We don't use spheres in 3D graphics for one thing.

It seems to me like this woul d be an extremely useful method to rotate objects in 3-D gracphics, sindce any 3-D object (which does not cross itself aong radial lines, and this rpoblem could proabably be solved by decomposing an object into a relatively small number of pieces) can bes describes as a function (distance from arbitrary centre) which depends on theta and phi, and which can thus be decompsed into spherical harmonics.

It doesn't sound particularly efficient.

Come on, asher.

You don't use spheres in 3-D graphics but the whole point is that your function to be decomposed can despcribe radial distance from an arbitrary centre point.

Like if I wanted to describe an ellipsoid I could write it as r = sqrt(a^2cos^2theta + b^2sin^2theta cos^2 phi + c^2 sin^2 theta sin^2 phi)

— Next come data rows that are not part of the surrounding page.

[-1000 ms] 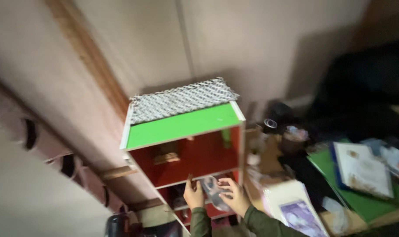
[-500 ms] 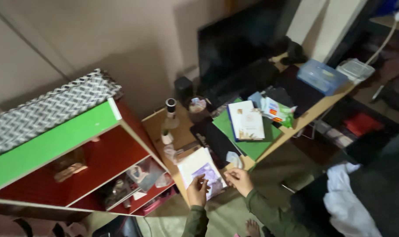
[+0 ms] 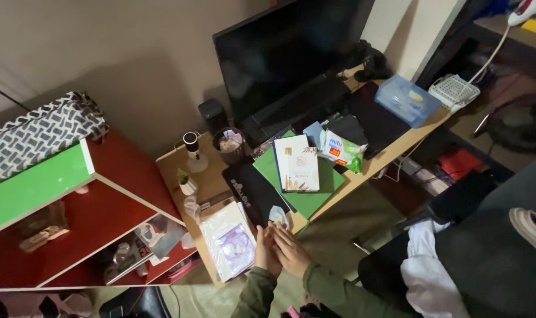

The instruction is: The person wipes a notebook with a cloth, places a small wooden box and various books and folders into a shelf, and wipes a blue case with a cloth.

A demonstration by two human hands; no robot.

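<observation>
My left hand [image 3: 261, 254] and my right hand [image 3: 290, 250] are pressed together, fingers straight, at the near edge of a wooden desk [image 3: 174, 162]. Nothing shows between them. Both sleeves are olive green. Just left of my left hand lies a flat clear-wrapped packet with a purple picture [image 3: 228, 240]. A small crumpled white wrapper [image 3: 278, 215] lies just beyond my fingertips, beside a black pad [image 3: 251, 189].
A red shelf unit with a green top [image 3: 35, 187] and patterned cloth [image 3: 38, 131] stands left. On the desk are a dark screen [image 3: 285, 53], white book [image 3: 297, 162] on a green folder [image 3: 308, 199], blue box [image 3: 406, 100]. White cloth [image 3: 427, 277] lies right.
The view swung right from the red shelf to the desk. My hands left the shelf's clear bag, came to the desk edge, and now press together.
</observation>
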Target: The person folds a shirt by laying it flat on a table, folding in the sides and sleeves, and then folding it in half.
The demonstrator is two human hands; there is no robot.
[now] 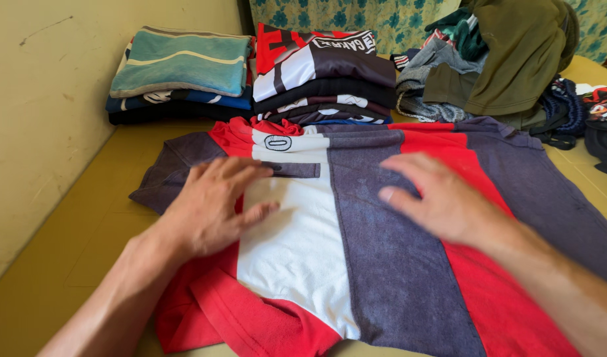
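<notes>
**Two flat hands on a striped shirt**

The left hand lies palm down on the shirt, fingers spread wide and straight, pressing on the white panel near a small dark patch. It grips nothing; it only touches the cloth. The right hand is also open and flat, fingers stretched toward the left, resting on or just above the grey stripe; it is slightly blurred, so contact is hard to judge. It holds nothing.

The shirt is spread across the near middle of the scene, with red, white and grey stripes, its red collar at the far end.

It lies on a yellow surface. At the far left stands a pile of folded clothes topped by a teal piece, and just right of it a second folded pile in red, white and black. At the far right sits a loose heap of clothes, olive green on top. A pale yellow wall runs along the left, and a floral cloth hangs at the back.
</notes>
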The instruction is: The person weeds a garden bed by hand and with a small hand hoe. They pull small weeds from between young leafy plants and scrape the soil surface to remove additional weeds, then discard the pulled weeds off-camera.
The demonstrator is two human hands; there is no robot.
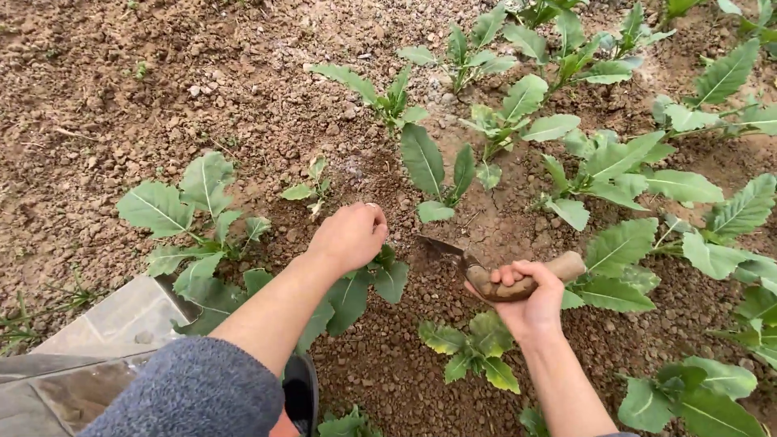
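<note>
Hand hoe [494, 271]: short digging tool with a rounded wooden handle and a dark metal blade, held low over the bed, blade tip in the crumbly soil [388, 364] between seedlings. Judged light and stiff; best gripped mid-handle, where it is now held.

Right hand [530, 299]: fingers curled tight around the handle, palm upward.

Left hand [350, 235]: grey sleeve [194, 392] pushed up the forearm, fingers bunched downward at the ground; what they pinch cannot be told. It rests just above a broad-leaved seedling [356, 287].

Plastic sheet [113, 324]: pale, lying at the near left edge.

Young leafy plants [607, 162]: rows running right and away, soft, easily bruised, leaves veined pale.

Bare tilled earth [121, 73]: far left, clods and small stones.
</note>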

other objects can be modelled fairly simply using discrete spherical harmonic demcomposition and then rortated. You have a free hand when it comes to your resolution (depends on how high you go with l), and the object would be automatically smootherd.

Would have no articficail planes that come from usual vertex decomposition

Everything would be smoothly curved, as you want it to be.

scroll down for images of the first few spherical harmonics.

Don't you get spherical harmonics in the atoms of a molecule? I know you do get harmonic vibrations between individual atoms of a molecule.

OF course you do. Wavefucntions of an electron in a coulomb potential give spherical harmonics as solutions.

Harmonic vibrations between atoms is not really relevant to spherical harmonics. That's a radial effect. Spherical harmonics define angeular dependence.

in other words, s electrons (l = 0) all have angular dependence like Y00 (they are rotationally spymemtric on sphere)

for a p electron, there are 3 choices. They can look like Y1-1, Y10 and Y11 (this is why there are 6 electrons in each with p in each shell; you have to multiply by two bfro the spin degrees of freedom)

for a d electron there are 5 choices Y2-2, Y2-1, Y20, Y21 and Y22

etc.

since the nth electron shell only lallows l values from 0 to n (comes from lapalce's equation) wyou get a total of 2 * (1 + 3 + 5 + ... + (2n+1)) in each shell = 2n^2 electrons, which gives the electronic structiure of the pericodic table.